In this article, we introduce some of the core concepts required to work with Kafka, either as a developer or administrator.
A single Kafka server is referred to as a broker. It is the responsibility of the broker to accept and distribute the messages to interested producers and consumers in a performant and reliable manner.
Though it is possible to have a single Kafka broker doing all of the work, this would be risky in a production context. Therefore, for performance and resiliency reasons, brokers are often arranged into a cluster. If one of the brokers was to fail, the other nodes in the cluster would be able to continue to share the load with no loss of data.
Producers and Consumers
Producers are the processes sending messages to the Kafka broker, and Consumers are the processes receiving messages from the broker.
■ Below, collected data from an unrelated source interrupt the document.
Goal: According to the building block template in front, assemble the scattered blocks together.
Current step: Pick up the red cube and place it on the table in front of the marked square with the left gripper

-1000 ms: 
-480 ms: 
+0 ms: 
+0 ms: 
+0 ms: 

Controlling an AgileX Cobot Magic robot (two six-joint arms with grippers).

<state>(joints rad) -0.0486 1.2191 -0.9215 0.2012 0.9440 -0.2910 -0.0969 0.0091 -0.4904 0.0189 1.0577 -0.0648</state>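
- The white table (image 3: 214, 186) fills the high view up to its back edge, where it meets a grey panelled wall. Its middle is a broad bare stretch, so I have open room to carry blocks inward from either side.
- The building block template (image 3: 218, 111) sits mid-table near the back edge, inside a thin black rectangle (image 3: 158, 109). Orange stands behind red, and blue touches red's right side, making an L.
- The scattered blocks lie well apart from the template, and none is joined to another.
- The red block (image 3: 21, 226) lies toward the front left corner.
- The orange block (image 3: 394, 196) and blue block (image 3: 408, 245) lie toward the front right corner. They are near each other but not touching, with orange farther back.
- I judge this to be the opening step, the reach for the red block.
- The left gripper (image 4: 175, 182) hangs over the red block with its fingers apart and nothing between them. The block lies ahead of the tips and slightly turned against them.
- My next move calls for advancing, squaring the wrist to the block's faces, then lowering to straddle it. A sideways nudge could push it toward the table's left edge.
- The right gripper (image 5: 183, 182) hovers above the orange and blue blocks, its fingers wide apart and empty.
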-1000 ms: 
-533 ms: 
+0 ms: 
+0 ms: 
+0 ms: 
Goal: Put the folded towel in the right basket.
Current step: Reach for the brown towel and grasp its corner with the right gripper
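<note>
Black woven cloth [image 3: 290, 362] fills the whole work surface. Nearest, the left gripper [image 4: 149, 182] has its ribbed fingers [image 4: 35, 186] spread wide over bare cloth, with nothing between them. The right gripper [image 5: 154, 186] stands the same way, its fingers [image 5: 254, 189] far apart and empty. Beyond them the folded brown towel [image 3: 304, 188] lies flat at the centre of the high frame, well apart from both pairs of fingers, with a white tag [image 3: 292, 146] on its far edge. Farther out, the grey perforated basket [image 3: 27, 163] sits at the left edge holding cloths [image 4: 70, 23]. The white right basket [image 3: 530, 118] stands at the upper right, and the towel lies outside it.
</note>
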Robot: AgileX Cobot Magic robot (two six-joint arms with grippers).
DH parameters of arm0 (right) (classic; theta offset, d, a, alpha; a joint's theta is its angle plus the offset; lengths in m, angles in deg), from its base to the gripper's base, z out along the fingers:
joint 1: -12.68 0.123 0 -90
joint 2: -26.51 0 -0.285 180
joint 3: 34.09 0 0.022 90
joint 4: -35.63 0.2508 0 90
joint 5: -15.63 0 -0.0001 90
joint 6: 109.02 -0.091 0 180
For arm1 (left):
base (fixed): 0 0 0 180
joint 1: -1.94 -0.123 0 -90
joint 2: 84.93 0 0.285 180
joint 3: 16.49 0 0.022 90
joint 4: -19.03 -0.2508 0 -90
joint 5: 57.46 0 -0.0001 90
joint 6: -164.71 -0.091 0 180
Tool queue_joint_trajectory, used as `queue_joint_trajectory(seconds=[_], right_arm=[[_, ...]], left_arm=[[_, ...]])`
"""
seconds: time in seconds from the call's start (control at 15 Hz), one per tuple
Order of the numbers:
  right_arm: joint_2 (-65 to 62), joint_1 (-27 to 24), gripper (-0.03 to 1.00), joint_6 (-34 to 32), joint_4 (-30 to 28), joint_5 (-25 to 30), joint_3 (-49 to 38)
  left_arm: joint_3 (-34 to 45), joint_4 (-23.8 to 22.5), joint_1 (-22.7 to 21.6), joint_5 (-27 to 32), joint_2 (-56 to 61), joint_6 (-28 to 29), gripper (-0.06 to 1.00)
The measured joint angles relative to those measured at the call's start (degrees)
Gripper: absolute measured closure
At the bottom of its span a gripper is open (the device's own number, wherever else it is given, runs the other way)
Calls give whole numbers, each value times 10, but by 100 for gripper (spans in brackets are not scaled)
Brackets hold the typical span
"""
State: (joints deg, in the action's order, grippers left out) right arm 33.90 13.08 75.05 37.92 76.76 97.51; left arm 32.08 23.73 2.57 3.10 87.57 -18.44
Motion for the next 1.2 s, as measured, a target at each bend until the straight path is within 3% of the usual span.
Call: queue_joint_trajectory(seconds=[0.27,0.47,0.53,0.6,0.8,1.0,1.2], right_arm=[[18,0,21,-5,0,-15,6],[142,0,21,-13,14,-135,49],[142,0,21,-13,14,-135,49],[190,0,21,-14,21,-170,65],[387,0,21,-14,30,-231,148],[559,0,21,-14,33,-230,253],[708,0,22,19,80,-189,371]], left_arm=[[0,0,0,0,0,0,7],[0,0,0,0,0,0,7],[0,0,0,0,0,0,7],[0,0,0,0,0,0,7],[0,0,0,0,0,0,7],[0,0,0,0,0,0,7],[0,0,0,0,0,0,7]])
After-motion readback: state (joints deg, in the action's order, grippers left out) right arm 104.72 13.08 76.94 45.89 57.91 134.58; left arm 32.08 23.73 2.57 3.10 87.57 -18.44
It is possible to have many thousands of consumers and producers interacting with the broker at any one time if necessary.
The most important consideration for publishers and consumers is that their messages are sent and received reliably and with the correct semantics such as "exactly once" processing.
A broker is responsible for delivering messages from the producers to the consumers. In a high volume environment, extremely high volumes of messages could be sent in response to e.g. website visits or IoT data.
Kafka places limited requirements on the actual format of this message. The body of the message can be an arbitrary block of binary data, whilst the head is a set of key/value pairs describing metadata for the message.
All of the messages that are sent on a Kafka broker are sent to a specific named topic. A topic has a name, which could be something such as Orders, Website_Visits, or Prices, describing the data within the topic.
When we send messages to a topic, we get a few guarantees. Firstly, messages are sent and processed in a first in, first out order so we know that messages remain in order. Secondly....
In order to provide improved throughput and performance, topics are sub-divided into partitions. For instance, our Website_Visits topic could be divided into 10 partitions. Partitions are divided between nodes in a cluster, giving us parallelism. Kafka will make guarantees such as messages being processed in order within a given partition.
With Kafka, it's relatively easy to create a broker and start streaming messages. However, for data engineers, it is worth understanding the key concepts, the tuning parameters, and how they impact on things such as processing guarantees in various failover scenarios.